L’innovation est de taille. Elle est la retombée positive de la crise monétaire. L’envolée du franc aurait dû, logiquement, abaisser le prix des marchandises importées. Mais les ententes verticales entre fabricants étrangers et les importateurs ont privé les consommateurs de cet avantage. La différence scandaleuse entre le prix des achats en Suisse et dans les pays voisins a provoqué la grogne populaire (DP 1924), le tourisme des achats et a convaincu le gouvernement d’agir.
Les méfaits du franc fort ont actualisé et souligné un dysfonctionnement endémique de notre économie. La Suisse est un îlot de cherté au milieu de l’Europe. Pour faire pression sur les prix, Doris Leuthard est parvenue à imposer le principe du «Cassis de Dijon». Cet alignement sur les normes européennes devait faciliter les importations et permettre, pour les Suisses, des économies évaluées à deux milliards par année.
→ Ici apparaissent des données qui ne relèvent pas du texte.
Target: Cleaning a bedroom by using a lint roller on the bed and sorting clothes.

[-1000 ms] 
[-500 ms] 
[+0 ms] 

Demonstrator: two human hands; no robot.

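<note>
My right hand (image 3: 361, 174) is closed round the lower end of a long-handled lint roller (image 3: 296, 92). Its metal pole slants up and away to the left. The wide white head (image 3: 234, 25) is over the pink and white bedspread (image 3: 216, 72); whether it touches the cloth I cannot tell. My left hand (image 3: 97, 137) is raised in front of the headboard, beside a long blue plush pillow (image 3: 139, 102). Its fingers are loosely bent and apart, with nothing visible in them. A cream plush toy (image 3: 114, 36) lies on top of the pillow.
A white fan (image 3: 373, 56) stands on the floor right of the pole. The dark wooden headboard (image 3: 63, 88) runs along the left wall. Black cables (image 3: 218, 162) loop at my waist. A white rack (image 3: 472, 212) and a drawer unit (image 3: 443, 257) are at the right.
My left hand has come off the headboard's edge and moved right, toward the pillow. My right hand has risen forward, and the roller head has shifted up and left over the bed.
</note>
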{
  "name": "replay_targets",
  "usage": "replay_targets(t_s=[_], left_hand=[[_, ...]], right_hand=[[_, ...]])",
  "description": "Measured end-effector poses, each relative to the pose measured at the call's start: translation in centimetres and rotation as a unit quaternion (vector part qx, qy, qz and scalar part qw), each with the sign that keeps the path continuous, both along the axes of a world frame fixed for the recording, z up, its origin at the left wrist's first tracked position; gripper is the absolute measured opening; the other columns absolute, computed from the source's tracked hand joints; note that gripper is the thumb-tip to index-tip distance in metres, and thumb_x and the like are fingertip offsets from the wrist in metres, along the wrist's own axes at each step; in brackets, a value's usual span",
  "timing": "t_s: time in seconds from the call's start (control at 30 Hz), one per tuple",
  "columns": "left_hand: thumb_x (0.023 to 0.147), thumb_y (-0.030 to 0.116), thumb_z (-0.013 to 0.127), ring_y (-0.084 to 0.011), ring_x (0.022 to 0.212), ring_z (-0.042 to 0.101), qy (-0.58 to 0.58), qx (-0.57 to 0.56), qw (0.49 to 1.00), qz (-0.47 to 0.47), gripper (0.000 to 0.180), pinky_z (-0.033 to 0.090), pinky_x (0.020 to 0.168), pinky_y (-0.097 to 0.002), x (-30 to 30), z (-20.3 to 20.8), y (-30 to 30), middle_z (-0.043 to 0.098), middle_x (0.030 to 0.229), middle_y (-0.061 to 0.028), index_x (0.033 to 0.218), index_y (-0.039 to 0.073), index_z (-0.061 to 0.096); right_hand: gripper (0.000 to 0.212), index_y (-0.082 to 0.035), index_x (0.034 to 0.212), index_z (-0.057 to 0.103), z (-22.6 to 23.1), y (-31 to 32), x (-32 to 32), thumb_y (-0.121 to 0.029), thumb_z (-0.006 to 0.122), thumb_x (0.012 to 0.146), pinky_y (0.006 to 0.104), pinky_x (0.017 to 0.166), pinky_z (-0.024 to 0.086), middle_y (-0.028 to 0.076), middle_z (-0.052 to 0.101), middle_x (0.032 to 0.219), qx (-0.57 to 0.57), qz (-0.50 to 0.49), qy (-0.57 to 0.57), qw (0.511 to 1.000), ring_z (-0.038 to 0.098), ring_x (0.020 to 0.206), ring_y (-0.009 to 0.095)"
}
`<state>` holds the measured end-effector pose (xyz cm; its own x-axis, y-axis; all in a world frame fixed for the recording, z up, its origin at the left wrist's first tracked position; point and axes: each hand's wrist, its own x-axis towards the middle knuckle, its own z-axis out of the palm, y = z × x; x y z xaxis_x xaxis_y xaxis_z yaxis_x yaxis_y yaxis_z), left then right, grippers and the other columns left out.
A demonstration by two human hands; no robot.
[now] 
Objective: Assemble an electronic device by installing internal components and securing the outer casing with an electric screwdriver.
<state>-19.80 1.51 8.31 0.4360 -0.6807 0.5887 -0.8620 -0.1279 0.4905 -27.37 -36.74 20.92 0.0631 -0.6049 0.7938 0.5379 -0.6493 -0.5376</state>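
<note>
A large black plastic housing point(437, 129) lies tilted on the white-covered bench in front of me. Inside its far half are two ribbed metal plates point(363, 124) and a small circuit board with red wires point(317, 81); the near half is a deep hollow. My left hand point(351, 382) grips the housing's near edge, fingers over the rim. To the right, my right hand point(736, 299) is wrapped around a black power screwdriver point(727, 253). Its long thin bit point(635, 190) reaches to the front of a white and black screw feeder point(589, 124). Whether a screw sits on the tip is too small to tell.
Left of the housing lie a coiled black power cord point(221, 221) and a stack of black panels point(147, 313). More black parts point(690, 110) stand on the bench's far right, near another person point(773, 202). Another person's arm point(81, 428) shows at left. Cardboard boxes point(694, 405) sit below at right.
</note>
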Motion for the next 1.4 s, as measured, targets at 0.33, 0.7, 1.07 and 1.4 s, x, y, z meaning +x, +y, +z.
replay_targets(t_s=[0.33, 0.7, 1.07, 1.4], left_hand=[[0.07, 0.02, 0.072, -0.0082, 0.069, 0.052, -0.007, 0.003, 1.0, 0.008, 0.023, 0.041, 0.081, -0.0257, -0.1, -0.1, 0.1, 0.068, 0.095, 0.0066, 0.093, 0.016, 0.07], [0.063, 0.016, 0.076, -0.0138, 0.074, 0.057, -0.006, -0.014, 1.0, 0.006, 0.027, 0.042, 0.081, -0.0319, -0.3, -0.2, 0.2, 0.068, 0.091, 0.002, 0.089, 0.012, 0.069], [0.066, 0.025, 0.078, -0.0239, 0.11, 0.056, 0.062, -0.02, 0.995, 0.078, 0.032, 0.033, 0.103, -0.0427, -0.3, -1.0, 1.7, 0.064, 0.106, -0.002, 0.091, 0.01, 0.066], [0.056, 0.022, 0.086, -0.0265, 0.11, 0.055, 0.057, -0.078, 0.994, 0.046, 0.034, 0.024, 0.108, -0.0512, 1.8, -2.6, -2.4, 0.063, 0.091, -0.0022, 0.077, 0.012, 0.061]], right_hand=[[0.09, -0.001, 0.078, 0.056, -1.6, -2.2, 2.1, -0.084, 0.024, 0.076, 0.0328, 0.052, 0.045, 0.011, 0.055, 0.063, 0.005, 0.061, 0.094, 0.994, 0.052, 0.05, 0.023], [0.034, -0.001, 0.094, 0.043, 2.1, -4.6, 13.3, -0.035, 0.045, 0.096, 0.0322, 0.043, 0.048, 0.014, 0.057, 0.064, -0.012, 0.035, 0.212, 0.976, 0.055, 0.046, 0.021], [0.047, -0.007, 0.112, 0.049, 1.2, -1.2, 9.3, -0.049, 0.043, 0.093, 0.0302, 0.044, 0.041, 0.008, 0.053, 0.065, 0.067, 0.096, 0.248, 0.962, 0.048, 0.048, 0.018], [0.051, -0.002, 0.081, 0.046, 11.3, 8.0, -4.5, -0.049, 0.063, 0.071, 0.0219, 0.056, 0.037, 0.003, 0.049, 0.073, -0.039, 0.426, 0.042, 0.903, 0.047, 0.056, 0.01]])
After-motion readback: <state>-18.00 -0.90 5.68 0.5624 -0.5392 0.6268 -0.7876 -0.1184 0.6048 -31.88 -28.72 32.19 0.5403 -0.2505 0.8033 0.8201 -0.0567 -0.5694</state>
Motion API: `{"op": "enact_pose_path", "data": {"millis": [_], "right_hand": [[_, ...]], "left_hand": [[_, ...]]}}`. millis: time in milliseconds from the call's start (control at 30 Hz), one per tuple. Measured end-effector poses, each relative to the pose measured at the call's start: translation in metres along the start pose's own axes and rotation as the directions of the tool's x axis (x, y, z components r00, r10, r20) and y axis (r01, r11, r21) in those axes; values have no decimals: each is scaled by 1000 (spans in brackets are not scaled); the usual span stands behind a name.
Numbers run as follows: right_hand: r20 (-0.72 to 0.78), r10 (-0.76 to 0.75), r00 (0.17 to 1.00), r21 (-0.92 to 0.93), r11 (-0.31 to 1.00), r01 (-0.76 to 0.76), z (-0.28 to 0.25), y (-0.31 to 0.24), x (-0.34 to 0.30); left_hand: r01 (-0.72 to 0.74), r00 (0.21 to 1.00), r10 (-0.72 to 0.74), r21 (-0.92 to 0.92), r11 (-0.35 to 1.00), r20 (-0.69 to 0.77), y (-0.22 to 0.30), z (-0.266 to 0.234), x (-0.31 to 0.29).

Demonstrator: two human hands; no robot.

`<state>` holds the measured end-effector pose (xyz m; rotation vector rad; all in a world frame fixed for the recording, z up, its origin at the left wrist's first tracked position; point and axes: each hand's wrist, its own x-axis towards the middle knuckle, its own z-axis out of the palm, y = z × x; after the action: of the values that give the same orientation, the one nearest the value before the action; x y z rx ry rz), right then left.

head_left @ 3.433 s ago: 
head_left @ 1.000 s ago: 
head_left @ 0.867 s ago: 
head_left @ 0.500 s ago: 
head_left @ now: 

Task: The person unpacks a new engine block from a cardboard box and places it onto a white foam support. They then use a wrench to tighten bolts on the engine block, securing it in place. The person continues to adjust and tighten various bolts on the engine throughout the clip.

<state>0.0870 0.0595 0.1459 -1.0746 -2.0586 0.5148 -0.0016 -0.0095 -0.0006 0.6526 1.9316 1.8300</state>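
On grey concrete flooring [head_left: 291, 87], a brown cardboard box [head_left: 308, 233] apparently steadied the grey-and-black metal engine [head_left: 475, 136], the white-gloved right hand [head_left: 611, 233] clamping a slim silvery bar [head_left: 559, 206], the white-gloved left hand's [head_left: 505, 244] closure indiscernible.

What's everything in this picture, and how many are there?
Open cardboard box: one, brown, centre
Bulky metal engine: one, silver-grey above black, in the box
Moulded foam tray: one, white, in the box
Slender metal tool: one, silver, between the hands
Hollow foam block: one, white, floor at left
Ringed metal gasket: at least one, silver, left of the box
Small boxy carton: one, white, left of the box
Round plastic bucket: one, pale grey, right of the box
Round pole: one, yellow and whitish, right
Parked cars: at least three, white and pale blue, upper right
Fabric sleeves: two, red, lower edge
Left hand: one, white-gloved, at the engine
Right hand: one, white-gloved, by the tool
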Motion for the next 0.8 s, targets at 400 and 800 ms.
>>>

Ces espoirs semblent s’évanouir. Une enquête que le Seco refuse de publier donnerait des résultats plus que médiocres. La solidité des ententes verticales a annulé l’effet supposé de l’abolition des obstacles techniques aux échanges. Ce sont donc bien aux cartels qu’il faut s’attaquer.
Sous son étiquette libérale, mais traditionnellement hostile à un renforcement des règles de concurrence, economiesuisse reproche au Conseil fédéral d’agir sous la pression du franc fort, une urgence qui serait mauvaise conseillère. L’Union syndicale, quant à elle, tourne le dos à la défense du pouvoir d’achat. Et pourtant, tous les salariés sont des consommateurs.
Le gouvernement a présenté les grandes orientations de sa réforme. Il la précisera dans un message annoncé pour le début de l’an prochain. Il laisse entendre que les détails d’application, notamment concernant le fardeau de la preuve, seraient réglés par ordonnance. De son côté, economiesuisse ne cache pas qu’elle sera attentive aux débats parlementaires et à la manière dont l’autorité appréciera l’impact de ses décisions.
Le Sonderfall Schweiz s’affaiblit. Ne l’enterrons pas trop vite.